By evening George was dog-tired, but he managed to drag a hose over to his future vegetable garden and set a sprinkler, gently watering it for 20 minutes. Then he let the ground settle overnight, went to sleep in front of the TV after dinner, and the next morning, he was raring to go again. Sally was astounded. I didn’t tell you this before, so as not to complicate the story, but when George went to the nursery on Saturday, he also bought seeds for warm-season plants. March is the first month of the year for putting in summer crops, and George chose the easy ones, a good way to begin. He bought seeds of Kentucky Wonder pole beans, beets, carrots, corn, leaf lettuce, New Zealand spinach, radishes, Swiss chard, and turnip. He also bought plants of tomatoes and a few potato sets and onion bulbs for scallions (green onions for eating whole; the varieties sold here as small bulbs won’t make full-size onions).

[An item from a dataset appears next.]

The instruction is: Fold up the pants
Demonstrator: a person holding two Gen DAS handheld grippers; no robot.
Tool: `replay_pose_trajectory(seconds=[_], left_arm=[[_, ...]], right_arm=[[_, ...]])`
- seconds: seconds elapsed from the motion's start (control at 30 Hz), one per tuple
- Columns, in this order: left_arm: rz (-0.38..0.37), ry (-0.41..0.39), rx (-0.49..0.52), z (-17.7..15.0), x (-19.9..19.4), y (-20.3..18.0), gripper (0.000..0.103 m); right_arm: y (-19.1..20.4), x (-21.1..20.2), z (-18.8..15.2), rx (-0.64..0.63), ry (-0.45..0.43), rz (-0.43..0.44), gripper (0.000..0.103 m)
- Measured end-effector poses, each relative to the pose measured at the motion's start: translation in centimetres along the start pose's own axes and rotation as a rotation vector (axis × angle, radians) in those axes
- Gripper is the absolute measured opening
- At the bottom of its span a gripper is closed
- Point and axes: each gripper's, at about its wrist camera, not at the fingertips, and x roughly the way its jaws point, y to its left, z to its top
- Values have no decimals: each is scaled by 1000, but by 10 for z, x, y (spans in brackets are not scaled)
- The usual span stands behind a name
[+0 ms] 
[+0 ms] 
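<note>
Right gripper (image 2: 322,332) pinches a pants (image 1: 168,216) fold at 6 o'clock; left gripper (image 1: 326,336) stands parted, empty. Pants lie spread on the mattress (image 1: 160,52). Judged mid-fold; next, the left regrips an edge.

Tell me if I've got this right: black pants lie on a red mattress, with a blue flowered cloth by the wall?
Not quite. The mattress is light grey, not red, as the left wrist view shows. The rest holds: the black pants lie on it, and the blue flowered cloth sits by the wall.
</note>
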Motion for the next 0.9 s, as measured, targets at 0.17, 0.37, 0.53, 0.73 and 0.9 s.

On Sunday morning he planted all these, putting his corn all together in a block, not strung out in a long skinny row, and leaving some seeds in the packages for future crops and some space in the garden for cucumbers, cantaloupe, eggplants, peppers, and squash, which he planned to plant in April, when the weather had warmed up. (I don’t plant my cantaloupe as early as April; along the coast it’s better to wait until May and grow a variety such as Ambrosia, which takes fewer days to mature than most.)

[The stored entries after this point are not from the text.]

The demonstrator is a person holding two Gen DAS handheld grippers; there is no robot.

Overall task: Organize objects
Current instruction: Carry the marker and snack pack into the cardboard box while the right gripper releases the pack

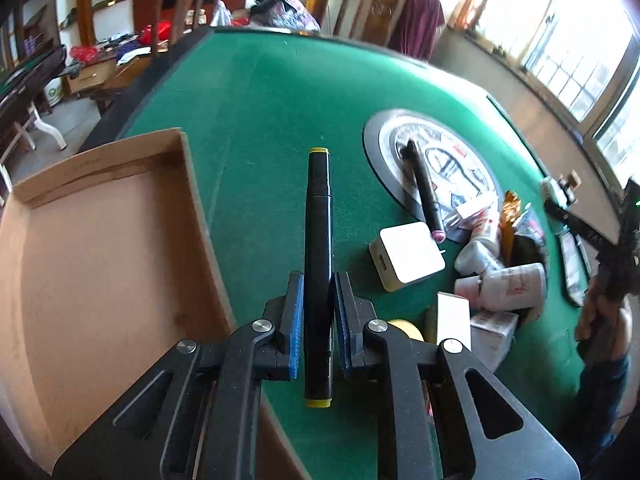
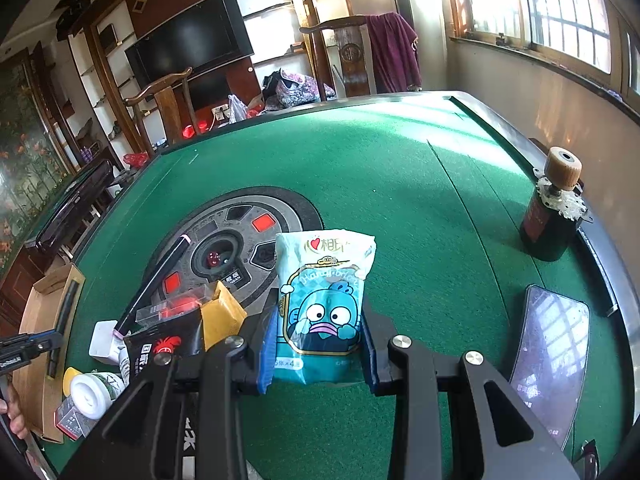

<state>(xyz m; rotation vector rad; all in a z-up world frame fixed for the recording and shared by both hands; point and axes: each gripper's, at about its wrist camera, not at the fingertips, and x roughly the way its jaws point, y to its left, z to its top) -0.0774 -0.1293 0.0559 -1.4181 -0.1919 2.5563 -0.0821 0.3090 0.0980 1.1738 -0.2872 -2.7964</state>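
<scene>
Tools both tilt downward: left tool [image 1: 316,300] clamps a black marker [image 1: 319,248], right tool [image 2: 318,344] grips a tissue pack [image 2: 324,300].

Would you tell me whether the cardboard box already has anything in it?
Empty, as far as shown: the left wrist view shows the cardboard box's bare floor, and the black marker sits clamped in the left gripper beside it.

Between the left jaws sits a glossy black plastic marker with yellow end caps [image 1: 318,240]; left of them, a matt brown cardboard box [image 1: 100,240]. Between the right jaws, a shiny blue plastic-film tissue pack [image 2: 324,304]. Beneath lies rough, matt green felt tabletop [image 2: 400,168].
</scene>
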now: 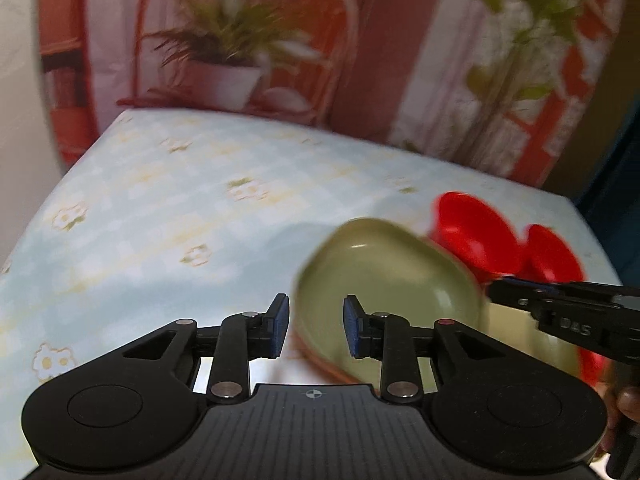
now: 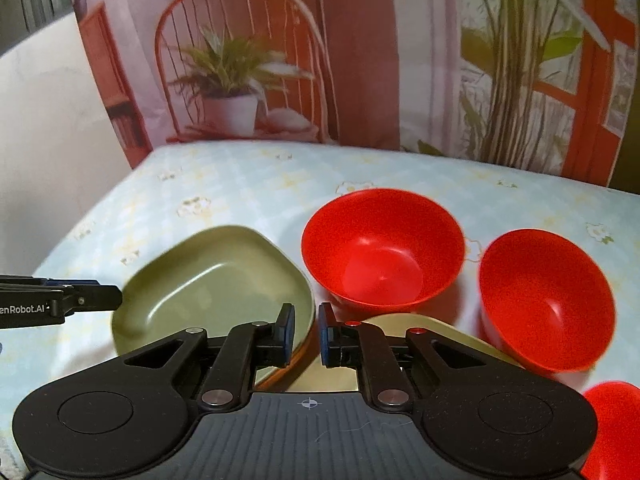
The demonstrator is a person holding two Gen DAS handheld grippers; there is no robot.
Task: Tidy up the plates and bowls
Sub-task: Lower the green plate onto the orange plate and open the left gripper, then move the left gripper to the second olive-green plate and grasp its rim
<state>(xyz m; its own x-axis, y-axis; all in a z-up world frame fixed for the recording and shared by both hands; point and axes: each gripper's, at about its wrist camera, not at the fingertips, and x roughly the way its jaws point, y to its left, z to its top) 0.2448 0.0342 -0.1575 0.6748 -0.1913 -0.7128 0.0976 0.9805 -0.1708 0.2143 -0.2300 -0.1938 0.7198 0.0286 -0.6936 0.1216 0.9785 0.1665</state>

Since you already know how few plants George had in the rest of his garden, you may be wondering what he used for bean poles. His neighbor had a stand of bamboo and was always cutting some culms, so that served. I used bamboo myself for years, but it does rot quickly, so eventually I switched to those metal poles that are shaped like bamboo and are covered with green plastic. Practicality wins over beauty.

I think it was in July when Sally and George invited Lou and me to dinner, and we had all this wonderful, fresh produce from the garden. By then there was a short chicken-wire fence surrounding the vegetable garden to keep out the dogs, and everything was flourishing. We had tomatoes with basil and a green salad with lovely lettuce and herbs — all homegrown. Sally had said, “Why don’t you grow some herbs?” so they got crowded in. There were tiny new potatoes rolled in butter and parsley. (As soon as they bloom, you can take a few.) The first corn. Yummy! Fourth of July had brought a harvest. Lovely little zucchini with the flowers still on and Sunburst squash, an All-America award winner, round and yellow with a green end — picked young and succulent, it won us over too. It was a dinner to remember. Of course, there was a steak cooked on the barbecue, and then sliced, to go with it. But it was the homegrown vegetables that made that evening memorable.

George had watered his garden overhead, with the sprinkler, about once a week, but it also got some runoff from the lawn. “What amazes me,” said George, “is that everything grew so well despite the wind. It must have blown the bugs away, because there were so few.”

“Well, let’s drink to next year!” cried Lou, and we clinked glasses. A wise toast, since pests often don’t find a first-year garden; after a year or two they usually catch on. George, however, was undeterred. After that first banner year he continued to grow vegetables for many years thereafter. But that first harvest was the event never to forget. “You see what happened,” said George. “I had beginner’s luck!”